POEMES DE TOURSKY

 

Poèmes de Toursky.

**

*

« Avons-nous sous la peau

de la graisse, des veines ?

Apprenez-le : des litres

et des litres de peur !

.

Un bêlement de porte

suffit à libérer

la froide retenue

dont un être est le sac.

.

Un souvenir, un cri,

et le voici livide,

gluant, habillé d’eau

comme avant la naissance.

**

*

Dans une cour de ferme,

je fleuris de fraîcheur

la table de bois gris

où mangent les valets.

.

Je fus comme eux aux vignes

pour acheter mon droit

de tirer l’eau sans être

aboyé par le chien.

.

J’ai mon couteau : j’en taille

un monument de pain

à l’amitié des hommes

qui m’ont permis de vivre. »

**

*

« Le regain des orages

ne ramena point d’êtres.

Et depuis, ça clapote

sur la parfaite boue

.

des commencements. L’eau

cherche des mots, essaye

de former une bouche,

voudrait dire, nommer…

.

L’espoir est dans le cercle

dont chaque goutte anime

la surface. Voici

l’ébauche du Langage. »

**

*

Toursky (1917-1970).

 

2 réponses sur “POEMES DE TOURSKY”

  1. 4Z2A84 dit :

    Wikipédia :
    « Alexandre Toursky (dit également « Axel »), est un poète français né à Cannes (Alpes-Maritimes) le 30 décembre 1917, d’une mère provençale, modiste de son état, et d’un père russe, qui la quitte quelques mois après sa naissance.

    C’est ainsi qu’il résumait lui-même ses années de formation dans une lettre à Joë Bousquet de 1942 : « Mon enfance et mon adolescence ont connu des deux cents jours de lit par an. Je puis dire qu’en bronchites, asthmes et fièvres, je connais mes draps par cœur. Au terme d’une instruction secondaire plate comme la Beauce, j’allais embrasser une carrière scientifique — la chimie était mon dada — quand une maladie un peu plus grave que les autres est venue m’apprendre à la fois ma force et ma faiblesse. Alors il a commencé une vie désordonnée, pleine de soleil et de nuit, sur la côte, et que je vous raconterai un jour. J’ai fait du sport, j’ai sculpté, gravé, peint, dessiné et écrit. Jamais de musique cependant. Aujourd’hui encore, j’ignore cette langue. Assez rapidement, l’écriture et le dessin — passons le pléonasme — devaient se dégager. La rencontre de Jean Royère me fut décisive. Un homme venait de m’apprendre que l’art, dans son essence, était fondé non sur l’entendement mais sur la vie, et que la poésie était le langage et rythme du langage ! »
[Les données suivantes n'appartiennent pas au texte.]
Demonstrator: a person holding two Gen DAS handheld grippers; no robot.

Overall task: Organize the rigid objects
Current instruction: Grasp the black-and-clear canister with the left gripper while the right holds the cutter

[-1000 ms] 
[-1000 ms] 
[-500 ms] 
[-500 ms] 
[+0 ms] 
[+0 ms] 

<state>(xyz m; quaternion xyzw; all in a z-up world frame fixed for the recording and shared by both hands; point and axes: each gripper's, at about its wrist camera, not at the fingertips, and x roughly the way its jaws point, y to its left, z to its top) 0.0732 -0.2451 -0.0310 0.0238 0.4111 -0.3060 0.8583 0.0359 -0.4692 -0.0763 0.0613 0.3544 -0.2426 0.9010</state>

    Rédacteur en chef d’un hebdomadaire pour la jeunesse, il s’est tourné très tôt vers la poésie, s’y consacrant de manière assidue. Il n’a que vingt ans lorsqu’il publie Enfance, son premier recueil. Toursky fut également un membre très actif du comité de rédaction des Cahiers du Sud.

    Poète du réel et de l’amour qu’il exprime en vers dépouillés, excluant toute forme de grandiloquence,

    Alexandre Toursky s’est éteint en 1970 à Marseille après un terrible accident d’automobile, qui l’a mené de comas en opérations successives pendant plus de deux mois d’hôpital. Il meurt à 53 ans le 26 mai 1970. Cet accident survenu au petit matin du 16 mars, a évoqué pour tous ses amis, ce vers prémonitoire d’un de ses poèmes : « Ma destinée s’achève à l’aube ».

    Joë Bousquet lui écrivait dans les années 1940 : « De tous les poètes, vous êtes celui dont je voudrais avoir tout l’œuvre dans le cœur. » « 

  2. Éclaircie dit :

    Celui que je préfère des trois est le dernier.